◆ **What is being asked**:
Could you output each line of the data that follows exactly?

◆ **Collected material**:
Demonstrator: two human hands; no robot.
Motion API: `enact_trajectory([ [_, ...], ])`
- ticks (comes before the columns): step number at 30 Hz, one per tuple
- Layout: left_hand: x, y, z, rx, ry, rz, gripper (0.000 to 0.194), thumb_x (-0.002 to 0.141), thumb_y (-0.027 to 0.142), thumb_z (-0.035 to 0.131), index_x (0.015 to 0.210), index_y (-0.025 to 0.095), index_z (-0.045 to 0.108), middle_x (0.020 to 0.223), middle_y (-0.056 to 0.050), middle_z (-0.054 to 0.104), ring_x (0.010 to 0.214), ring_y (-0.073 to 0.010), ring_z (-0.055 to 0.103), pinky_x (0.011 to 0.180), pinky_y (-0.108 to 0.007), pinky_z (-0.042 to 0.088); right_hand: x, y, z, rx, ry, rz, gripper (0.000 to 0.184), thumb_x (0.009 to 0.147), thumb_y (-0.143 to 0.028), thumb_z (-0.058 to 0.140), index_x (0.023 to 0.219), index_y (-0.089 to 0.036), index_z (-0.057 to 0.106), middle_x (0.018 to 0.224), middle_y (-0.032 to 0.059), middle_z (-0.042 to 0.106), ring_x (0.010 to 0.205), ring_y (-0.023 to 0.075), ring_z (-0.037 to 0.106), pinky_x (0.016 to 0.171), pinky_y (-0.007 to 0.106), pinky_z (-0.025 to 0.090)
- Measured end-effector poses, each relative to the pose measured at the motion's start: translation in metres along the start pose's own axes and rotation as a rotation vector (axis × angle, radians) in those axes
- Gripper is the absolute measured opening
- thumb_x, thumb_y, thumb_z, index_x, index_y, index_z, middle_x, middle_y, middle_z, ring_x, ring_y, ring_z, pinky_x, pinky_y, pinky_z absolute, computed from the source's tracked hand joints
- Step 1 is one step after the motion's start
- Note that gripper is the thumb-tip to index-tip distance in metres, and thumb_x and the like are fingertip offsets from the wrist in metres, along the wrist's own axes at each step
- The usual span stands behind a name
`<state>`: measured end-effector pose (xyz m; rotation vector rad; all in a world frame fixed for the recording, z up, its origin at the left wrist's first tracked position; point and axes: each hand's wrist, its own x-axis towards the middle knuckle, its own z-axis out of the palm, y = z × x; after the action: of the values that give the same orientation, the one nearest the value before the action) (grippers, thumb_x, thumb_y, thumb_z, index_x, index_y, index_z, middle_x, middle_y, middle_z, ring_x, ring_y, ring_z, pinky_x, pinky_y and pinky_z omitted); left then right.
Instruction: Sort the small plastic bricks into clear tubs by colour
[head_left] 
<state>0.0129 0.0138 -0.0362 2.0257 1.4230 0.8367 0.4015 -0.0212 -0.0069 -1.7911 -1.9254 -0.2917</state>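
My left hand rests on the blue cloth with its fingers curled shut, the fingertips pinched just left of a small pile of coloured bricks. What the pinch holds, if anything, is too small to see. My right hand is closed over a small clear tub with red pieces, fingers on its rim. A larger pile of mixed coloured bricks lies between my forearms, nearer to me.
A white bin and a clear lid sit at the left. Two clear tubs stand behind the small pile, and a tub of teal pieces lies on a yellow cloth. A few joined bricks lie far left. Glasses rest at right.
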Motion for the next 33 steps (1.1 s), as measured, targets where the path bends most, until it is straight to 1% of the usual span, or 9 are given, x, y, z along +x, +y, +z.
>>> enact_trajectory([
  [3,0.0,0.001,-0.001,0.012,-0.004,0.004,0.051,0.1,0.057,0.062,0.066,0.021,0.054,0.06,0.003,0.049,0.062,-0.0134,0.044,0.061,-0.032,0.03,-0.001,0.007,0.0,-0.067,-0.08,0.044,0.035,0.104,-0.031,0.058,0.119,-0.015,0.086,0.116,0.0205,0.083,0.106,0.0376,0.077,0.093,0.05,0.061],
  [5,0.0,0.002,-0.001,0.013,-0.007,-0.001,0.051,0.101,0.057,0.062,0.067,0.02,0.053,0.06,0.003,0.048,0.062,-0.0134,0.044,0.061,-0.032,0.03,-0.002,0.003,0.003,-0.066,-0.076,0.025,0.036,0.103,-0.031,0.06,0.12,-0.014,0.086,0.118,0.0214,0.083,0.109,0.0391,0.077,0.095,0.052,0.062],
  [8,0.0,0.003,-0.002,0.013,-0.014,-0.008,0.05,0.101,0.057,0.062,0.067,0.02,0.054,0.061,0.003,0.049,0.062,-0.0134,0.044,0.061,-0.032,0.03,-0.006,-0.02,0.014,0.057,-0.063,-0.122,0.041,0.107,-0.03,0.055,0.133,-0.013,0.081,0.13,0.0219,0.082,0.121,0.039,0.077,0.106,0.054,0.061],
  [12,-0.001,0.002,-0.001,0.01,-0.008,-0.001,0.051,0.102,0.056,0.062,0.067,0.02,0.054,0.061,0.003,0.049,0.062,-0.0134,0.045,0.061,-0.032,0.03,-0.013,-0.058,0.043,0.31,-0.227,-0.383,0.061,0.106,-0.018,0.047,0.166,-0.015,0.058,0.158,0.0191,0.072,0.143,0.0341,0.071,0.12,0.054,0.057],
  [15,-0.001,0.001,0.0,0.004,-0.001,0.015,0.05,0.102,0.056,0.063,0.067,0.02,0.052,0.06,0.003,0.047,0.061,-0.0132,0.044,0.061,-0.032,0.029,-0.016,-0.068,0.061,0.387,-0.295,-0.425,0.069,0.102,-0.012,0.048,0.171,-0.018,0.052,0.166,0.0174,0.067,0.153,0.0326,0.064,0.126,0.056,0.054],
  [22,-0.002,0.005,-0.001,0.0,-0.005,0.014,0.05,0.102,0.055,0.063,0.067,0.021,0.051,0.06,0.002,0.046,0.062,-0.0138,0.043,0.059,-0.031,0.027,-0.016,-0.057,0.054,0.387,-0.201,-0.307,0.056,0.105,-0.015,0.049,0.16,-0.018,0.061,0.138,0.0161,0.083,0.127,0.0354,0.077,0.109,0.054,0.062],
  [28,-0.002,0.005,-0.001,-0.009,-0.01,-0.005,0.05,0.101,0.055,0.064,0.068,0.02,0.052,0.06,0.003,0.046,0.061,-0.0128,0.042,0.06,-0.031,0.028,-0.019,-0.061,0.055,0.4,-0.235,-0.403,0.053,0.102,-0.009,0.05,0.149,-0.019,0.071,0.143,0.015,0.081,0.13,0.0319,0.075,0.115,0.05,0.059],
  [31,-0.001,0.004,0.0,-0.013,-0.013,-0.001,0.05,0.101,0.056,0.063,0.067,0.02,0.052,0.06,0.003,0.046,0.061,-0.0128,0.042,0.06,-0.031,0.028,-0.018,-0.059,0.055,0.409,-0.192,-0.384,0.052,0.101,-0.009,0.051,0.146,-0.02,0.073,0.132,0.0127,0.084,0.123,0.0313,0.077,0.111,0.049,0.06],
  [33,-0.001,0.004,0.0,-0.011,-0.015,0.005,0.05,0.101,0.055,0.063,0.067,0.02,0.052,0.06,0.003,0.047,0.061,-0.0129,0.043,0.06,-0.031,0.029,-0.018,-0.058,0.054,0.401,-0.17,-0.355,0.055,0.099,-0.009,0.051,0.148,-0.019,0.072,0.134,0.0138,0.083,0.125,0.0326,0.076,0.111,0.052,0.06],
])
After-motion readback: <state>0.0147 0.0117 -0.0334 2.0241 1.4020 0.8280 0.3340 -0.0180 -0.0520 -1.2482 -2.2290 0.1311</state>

◆ **Exercise result**:
Demonstrator: two human hands; no robot.
Motion API: `enact_trajectory([ [_, ...], ])`
- ticks (comes before the columns): step number at 30 Hz, one per tuple
- Layout: left_hand: x, y, z, rx, ry, rz, gripper (0.000 to 0.194), thumb_x (-0.002 to 0.141), thumb_y (-0.027 to 0.142), thumb_z (-0.035 to 0.131), index_x (0.015 to 0.210), index_y (-0.025 to 0.095), index_z (-0.045 to 0.108), middle_x (0.020 to 0.223), middle_y (-0.056 to 0.050), middle_z (-0.054 to 0.104), ring_x (0.010 to 0.214), ring_y (-0.073 to 0.010), ring_z (-0.055 to 0.103), pinky_x (0.011 to 0.180), pinky_y (-0.108 to 0.007), pinky_z (-0.042 to 0.088); right_hand: x, y, z, rx, ry, rz, gripper (0.000 to 0.184), thumb_x (0.009 to 0.147), thumb_y (-0.143 to 0.028), thumb_z (-0.058 to 0.140), index_x (0.023 to 0.219), index_y (-0.089 to 0.036), index_z (-0.057 to 0.106), middle_x (0.018 to 0.224), middle_y (-0.032 to 0.059), middle_z (-0.042 to 0.106), ring_x (0.010 to 0.205), ring_y (-0.023 to 0.075), ring_z (-0.037 to 0.106), pinky_x (0.016 to 0.171), pinky_y (-0.007 to 0.106), pinky_z (-0.025 to 0.090)
- Measured end-effector poses, each relative to the pose measured at the motion's start: translation in metres along the start pose's own axes and rotation as a rotation vector (axis × angle, radians) in those axes
- Gripper is the absolute measured opening
- thumb_x, thumb_y, thumb_z, index_x, index_y, index_z, middle_x, middle_y, middle_z, ring_x, ring_y, ring_z, pinky_x, pinky_y, pinky_z absolute, computed from the source's tracked hand joints
- Step 1 is one step after the motion's start
- Note that gripper is the thumb-tip to index-tip distance in metres, and thumb_x and the like are fingertip offsets from the wrist in metres, along the wrist's own axes at each step
- The usual span stands behind a name
`<state>`: measured end-effector pose (xyz m; rotation vector rad; all in a world frame fixed for the recording, z up, its origin at the left wrist's first tracked position; point and axes: each hand's wrist, its own x-axis towards the middle knuckle, its own z-axis out of the palm, y = z × x; after the action: of the values that give the same orientation, the one nearest the value before the action) (grippers, thumb_x, thumb_y, thumb_z, index_x, index_y, index_z, middle_x, middle_y, middle_z, ring_x, ring_y, ring_z, pinky_x, pinky_y and pinky_z omitted); left then right.
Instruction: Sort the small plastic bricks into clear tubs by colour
[head_left] 
<state>0.0129 0.0138 -0.0362 2.0257 1.4230 0.8367 0.4015 -0.0212 -0.0069 -1.7911 -1.9254 -0.2917</state>
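My left hand rests on the blue cloth with its fingers curled shut, the fingertips pinched just left of a small pile of coloured bricks. What the pinch holds, if anything, is too small to see. My right hand is closed over a small clear tub with red pieces, fingers on its rim. A larger pile of mixed coloured bricks lies between my forearms, nearer to me.
A white bin and a clear lid sit at the left. Two clear tubs stand behind the small pile, and a tub of teal pieces lies on a yellow cloth. A few joined bricks lie far left. Glasses rest at right.
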Motion for the next 33 steps (1.1 s), as measured, targets where the path bends most, until it is straight to 1% of the usual span, or 9 are given, x, y, z along +x, +y, +z.
>>> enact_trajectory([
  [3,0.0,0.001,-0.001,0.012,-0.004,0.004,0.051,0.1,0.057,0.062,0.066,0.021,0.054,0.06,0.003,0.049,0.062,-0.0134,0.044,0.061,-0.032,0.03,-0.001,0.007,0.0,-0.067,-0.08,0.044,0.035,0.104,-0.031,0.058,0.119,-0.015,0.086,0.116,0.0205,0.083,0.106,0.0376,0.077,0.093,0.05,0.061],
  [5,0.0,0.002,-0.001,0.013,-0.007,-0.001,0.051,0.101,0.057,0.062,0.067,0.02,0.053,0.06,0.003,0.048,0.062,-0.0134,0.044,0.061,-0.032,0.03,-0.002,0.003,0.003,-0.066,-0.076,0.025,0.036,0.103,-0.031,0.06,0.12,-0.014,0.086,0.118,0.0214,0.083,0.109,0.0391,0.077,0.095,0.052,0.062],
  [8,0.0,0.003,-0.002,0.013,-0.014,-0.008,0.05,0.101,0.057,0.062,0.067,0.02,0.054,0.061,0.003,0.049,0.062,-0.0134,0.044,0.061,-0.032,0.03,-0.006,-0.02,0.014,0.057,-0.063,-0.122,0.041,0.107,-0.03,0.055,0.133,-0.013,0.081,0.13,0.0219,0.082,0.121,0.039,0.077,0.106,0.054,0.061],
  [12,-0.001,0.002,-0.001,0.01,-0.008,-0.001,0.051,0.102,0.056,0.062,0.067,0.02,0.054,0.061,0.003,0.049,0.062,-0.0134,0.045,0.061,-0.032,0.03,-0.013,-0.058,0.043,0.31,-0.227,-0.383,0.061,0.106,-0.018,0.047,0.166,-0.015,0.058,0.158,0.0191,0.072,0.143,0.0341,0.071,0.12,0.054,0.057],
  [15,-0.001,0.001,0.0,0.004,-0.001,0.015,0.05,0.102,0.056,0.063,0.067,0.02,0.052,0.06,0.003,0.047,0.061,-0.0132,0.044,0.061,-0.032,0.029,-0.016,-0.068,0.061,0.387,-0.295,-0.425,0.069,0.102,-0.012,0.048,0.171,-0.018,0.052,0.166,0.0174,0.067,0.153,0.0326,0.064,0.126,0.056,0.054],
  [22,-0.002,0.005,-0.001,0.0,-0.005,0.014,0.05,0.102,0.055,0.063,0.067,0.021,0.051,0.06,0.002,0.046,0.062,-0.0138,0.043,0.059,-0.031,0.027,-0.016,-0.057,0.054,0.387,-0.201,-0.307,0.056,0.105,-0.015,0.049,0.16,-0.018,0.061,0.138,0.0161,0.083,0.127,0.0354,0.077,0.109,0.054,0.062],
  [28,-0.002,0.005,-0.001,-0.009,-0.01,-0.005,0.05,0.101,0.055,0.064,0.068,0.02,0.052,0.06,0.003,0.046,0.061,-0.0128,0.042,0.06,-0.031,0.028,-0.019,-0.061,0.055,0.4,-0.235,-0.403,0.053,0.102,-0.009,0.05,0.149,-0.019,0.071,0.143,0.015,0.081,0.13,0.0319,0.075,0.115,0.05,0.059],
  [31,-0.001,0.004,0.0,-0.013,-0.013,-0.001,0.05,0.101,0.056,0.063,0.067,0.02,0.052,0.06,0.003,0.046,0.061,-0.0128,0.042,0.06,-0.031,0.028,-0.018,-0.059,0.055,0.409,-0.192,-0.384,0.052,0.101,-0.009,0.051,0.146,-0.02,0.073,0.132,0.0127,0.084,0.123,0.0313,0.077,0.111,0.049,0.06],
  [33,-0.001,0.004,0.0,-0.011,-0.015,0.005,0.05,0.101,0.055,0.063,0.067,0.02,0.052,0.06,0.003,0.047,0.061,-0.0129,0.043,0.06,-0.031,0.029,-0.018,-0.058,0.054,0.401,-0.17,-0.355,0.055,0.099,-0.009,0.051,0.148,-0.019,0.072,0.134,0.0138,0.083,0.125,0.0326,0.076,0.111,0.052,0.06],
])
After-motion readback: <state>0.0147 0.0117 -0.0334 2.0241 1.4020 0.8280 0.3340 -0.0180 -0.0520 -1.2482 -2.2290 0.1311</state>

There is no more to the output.